Hylodes is a genus of frogs in the family Hylodidae. The genus may be paraphyletic with respect to Megaelosia. The genus Hylodes is endemic to southeastern Brazil. Member species are also known commonly as the tree toads, or more ambiguously, as torrent frogs. They are diurnal and usually inhabit shallow mountain streams.

==Species==
The following species are recognised as being valid in the genus Hylodes:

- Hylodes amnicola Pombal, Feio & Haddad, 2002
- Hylodes asper (L. Müller, 1924)
- Hylodes babax Heyer, 1982
- Hylodes caete Malagoli, Sá, Canedo & Haddad, 2017
- Hylodes cardosoi Lingnau, Canedo & Pombal, 2008
- Hylodes charadranaetes Heyer & Cocroft, 1986
- Hylodes dactylocinus Pavan, Narvaes & Rodrigues, 2001
- Hylodes fredi Canedo & Pombal, 2007
- Hylodes glaber (Miranda-Ribeiro, 1926)
- Hylodes heyeri Haddad, Pombal & Bastos, 1996
- Hylodes japi Sá, Canedo, Lyra & Haddad, 2015
- Hylodes lateristrigatus (Baumann, 1912)

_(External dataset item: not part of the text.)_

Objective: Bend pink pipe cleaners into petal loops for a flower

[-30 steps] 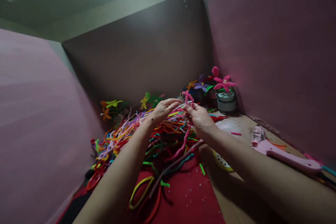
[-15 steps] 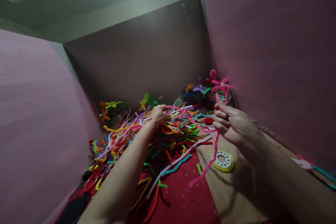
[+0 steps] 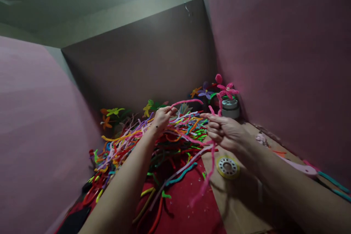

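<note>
My left hand (image 3: pixel 164 116) pinches a pink pipe cleaner (image 3: pixel 188 101), whose free end arcs to the right toward my other hand. In the fist of my right hand (image 3: pixel 222 130) are pink pipe cleaners (image 3: pixel 212 161); some ends poke out above the fingers and one long strand hangs down below. Between the hands a pink length sags over a large heap of many-coloured pipe cleaners (image 3: pixel 131 142). Just beyond my right hand is a pink pipe-cleaner flower (image 3: pixel 228 90) by a pale lidded jar (image 3: pixel 230 108).
A yellow-rimmed tape roll (image 3: pixel 228 167) lies on a tan board (image 3: pixel 233 201) beside red cloth (image 3: pixel 189 212). Scissors with a pink part (image 3: pixel 301 168) rest at the right. More pipe-cleaner flowers (image 3: pixel 205 91) stand along the back wall. A dark flat object (image 3: pixel 74 219) lies at lower left.
The pink strand at my left hand now has a free end lifted in an arc. My right hand has moved left, nearer the left one, and the view has shifted slightly.
</note>
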Available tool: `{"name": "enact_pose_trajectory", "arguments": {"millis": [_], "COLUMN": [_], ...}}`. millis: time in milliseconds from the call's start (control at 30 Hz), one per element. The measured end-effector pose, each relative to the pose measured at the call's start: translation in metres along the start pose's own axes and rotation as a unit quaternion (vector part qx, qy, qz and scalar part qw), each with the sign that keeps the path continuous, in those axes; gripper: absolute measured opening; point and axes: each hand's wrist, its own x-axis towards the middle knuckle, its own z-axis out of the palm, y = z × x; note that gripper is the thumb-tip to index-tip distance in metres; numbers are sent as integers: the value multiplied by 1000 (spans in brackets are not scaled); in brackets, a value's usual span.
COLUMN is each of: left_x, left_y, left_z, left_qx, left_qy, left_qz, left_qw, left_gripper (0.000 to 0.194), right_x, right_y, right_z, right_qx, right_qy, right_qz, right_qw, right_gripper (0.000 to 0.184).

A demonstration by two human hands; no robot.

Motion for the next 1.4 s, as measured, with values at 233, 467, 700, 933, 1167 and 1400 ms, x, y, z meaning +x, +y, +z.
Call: {"name": "enact_pose_trajectory", "arguments": {"millis": [233,467,700,933,1167,1400], "left_x": [-24,-24,-21,-20,-34,-31], "left_y": [29,-7,9,16,21,7], "left_z": [11,4,13,30,25,31], "left_qx": [108,167,192,222,225,198], "left_qy": [-40,-13,-28,-28,-53,-36], "left_qz": [86,36,109,152,171,77], "left_qw": [990,985,975,963,958,977], "left_gripper": [25,23,16,22,26,24], "right_x": [52,-3,-17,34,66,54], "right_y": [23,-33,-24,25,61,26], "right_z": [31,4,-13,-6,15,20], "right_qx": [0,18,-19,-63,-88,-74], "right_qy": [39,-17,54,78,68,124], "right_qz": [-107,-203,-75,-39,-92,-250], "right_qw": [993,979,996,994,990,957], "right_gripper": [25,29,18,17,15,14]}}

- Hylodes magalhaesi (Bokermann, 1964)
- Hylodes meridionalis (Mertens, 1927)
- Hylodes mertensi (Bokermann, 1956)
- Hylodes nasus (Lichtenstein, 1823)
- Hylodes ornatus (Bokermann, 1967)
- Hylodes otavioi Sazima & Bokermann, 1983
- Hylodes perere Silva & Benmaman, 2008
- Hylodes perplicatus (Miranda-Ribeiro, 1926)

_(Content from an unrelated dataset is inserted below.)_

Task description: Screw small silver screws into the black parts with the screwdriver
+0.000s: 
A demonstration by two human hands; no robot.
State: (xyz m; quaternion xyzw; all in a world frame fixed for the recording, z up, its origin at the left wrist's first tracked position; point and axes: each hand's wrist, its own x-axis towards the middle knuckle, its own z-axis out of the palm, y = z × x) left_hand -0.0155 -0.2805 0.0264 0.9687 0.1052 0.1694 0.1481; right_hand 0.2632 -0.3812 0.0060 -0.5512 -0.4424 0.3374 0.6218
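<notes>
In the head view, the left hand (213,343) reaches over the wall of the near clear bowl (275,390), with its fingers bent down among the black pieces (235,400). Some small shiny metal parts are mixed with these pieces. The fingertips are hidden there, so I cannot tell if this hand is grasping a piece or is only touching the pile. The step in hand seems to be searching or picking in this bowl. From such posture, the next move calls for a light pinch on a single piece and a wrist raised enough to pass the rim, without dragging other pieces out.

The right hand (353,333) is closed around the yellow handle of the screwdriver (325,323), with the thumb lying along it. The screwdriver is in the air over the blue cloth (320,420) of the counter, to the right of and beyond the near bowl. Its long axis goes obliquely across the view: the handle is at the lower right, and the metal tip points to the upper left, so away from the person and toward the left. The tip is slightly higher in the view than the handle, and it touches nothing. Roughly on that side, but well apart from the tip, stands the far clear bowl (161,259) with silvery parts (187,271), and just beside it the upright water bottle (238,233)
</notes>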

- Hylodes phyllodes Heyer & Cocroft, 1986
- Hylodes pipilans Canedo & Pombal, 2007
- Hylodes regius Gouvêa, 1979
- Hylodes sazimai Haddad & Pombal, 1995
- Hylodes uai Nascimento, Pombal & Haddad, 2001
- Hylodes vanzolinii Heyer, 1982

Nota bene: A binomial authority in parentheses indicates that the species was originally described in a genus other than Hylodes.